* **EXERCISE BRIEF**:
In the entries that follow, find the line containing "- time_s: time", then output exactly every line from the first through that one.

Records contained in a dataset
===

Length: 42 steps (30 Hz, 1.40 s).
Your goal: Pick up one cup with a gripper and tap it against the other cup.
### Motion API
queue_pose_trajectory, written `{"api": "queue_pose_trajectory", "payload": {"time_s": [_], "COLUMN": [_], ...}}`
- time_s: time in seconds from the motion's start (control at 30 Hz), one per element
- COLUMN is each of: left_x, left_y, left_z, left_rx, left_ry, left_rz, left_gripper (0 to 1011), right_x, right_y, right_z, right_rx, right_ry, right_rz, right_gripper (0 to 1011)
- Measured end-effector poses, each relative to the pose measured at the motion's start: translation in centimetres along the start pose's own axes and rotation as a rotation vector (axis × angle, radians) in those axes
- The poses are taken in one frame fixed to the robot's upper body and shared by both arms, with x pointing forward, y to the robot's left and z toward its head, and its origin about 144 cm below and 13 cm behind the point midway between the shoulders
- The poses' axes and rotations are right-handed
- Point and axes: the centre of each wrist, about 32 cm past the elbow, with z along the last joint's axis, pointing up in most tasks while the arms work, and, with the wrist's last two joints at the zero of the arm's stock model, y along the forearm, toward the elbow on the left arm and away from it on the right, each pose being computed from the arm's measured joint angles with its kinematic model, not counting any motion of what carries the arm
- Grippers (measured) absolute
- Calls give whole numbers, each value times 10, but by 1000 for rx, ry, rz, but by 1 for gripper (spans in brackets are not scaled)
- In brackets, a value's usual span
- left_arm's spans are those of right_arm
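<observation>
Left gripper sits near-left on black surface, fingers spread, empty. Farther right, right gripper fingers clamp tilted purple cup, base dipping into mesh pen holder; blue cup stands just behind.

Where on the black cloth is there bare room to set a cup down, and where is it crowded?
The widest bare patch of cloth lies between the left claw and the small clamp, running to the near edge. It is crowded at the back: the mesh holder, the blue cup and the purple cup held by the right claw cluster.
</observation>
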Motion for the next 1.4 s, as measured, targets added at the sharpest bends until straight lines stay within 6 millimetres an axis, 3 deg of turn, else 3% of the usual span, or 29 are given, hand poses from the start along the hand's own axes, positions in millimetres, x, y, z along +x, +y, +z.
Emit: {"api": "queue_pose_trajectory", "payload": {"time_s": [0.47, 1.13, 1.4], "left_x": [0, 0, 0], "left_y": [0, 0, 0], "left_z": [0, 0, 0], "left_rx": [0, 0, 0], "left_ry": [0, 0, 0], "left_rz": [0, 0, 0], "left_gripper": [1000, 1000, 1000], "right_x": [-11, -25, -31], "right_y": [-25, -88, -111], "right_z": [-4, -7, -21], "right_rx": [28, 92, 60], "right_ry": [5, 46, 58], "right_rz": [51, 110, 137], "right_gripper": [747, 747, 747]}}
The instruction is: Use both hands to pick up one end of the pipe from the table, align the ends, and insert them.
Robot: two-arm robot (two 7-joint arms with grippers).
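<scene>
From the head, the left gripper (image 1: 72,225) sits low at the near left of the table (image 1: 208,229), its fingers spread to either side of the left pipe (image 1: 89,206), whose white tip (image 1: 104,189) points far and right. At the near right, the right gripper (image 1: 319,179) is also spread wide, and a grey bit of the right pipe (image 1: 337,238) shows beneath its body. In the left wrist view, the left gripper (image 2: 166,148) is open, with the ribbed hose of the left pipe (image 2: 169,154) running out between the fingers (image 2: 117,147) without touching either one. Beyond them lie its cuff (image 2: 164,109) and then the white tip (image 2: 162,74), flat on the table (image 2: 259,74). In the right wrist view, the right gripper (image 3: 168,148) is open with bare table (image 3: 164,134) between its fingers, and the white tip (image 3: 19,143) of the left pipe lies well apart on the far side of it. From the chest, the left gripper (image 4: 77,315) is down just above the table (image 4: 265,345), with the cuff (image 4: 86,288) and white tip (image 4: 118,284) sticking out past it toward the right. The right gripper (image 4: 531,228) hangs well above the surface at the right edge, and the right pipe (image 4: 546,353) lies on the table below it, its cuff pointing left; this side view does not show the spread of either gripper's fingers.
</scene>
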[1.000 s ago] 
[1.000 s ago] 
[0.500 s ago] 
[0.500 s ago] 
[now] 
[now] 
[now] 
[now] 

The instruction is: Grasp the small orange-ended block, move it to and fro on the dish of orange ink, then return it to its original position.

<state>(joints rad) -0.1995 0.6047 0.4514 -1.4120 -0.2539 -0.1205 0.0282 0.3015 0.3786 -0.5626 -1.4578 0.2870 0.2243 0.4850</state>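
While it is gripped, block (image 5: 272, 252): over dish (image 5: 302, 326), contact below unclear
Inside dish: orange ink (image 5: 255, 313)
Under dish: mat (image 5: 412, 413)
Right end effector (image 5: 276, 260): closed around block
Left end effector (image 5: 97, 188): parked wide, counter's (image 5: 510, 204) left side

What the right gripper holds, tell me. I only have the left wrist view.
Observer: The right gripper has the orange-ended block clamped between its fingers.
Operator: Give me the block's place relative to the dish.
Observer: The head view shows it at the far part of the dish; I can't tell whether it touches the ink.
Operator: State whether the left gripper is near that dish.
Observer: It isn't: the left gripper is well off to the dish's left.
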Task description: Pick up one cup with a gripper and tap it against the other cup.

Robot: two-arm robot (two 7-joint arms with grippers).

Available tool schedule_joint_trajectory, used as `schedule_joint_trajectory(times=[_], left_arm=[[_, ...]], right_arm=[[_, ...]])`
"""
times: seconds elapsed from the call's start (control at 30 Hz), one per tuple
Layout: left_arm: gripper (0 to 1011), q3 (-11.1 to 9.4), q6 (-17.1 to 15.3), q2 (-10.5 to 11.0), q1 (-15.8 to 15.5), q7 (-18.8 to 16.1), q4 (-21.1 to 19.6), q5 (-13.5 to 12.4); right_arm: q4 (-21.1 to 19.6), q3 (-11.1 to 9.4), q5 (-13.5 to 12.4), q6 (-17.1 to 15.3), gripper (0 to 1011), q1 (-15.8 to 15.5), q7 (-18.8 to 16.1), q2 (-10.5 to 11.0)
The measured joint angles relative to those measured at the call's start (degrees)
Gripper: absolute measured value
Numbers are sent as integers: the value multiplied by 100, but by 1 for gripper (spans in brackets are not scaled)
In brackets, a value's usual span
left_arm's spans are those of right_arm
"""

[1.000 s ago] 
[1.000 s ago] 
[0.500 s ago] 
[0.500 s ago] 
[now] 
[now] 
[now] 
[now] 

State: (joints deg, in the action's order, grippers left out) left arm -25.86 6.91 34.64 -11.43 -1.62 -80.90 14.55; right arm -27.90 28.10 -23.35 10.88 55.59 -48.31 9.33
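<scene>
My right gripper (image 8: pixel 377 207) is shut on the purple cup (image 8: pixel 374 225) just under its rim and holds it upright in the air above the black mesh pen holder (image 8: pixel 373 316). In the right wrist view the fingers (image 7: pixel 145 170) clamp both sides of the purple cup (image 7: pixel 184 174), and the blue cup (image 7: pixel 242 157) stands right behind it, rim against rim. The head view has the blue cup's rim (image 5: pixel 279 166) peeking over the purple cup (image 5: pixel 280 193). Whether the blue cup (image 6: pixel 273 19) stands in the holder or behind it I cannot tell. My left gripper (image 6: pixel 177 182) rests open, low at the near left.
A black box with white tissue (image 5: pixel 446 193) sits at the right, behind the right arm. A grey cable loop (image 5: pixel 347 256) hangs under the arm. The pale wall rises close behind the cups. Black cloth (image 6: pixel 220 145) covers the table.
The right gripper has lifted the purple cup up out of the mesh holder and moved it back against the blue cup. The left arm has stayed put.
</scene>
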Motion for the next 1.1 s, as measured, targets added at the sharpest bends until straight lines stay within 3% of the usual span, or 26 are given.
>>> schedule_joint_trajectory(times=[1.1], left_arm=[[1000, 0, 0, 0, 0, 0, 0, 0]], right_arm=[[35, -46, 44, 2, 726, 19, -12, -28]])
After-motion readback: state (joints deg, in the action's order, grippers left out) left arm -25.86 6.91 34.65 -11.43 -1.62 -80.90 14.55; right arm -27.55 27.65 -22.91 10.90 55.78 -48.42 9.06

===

* **WRITTEN ANSWER**:
Length: 42 steps (30 Hz, 1.40 s).
Your goal: Pick up one cup with a gripper and tap it against the other cup.
### Motion API
queue_pose_trajectory, written `{"api": "queue_pose_trajectory", "payload": {"time_s": [_], "COLUMN": [_], ...}}`
- time_s: time in seconds from the motion's start (control at 30 Hz), one per element

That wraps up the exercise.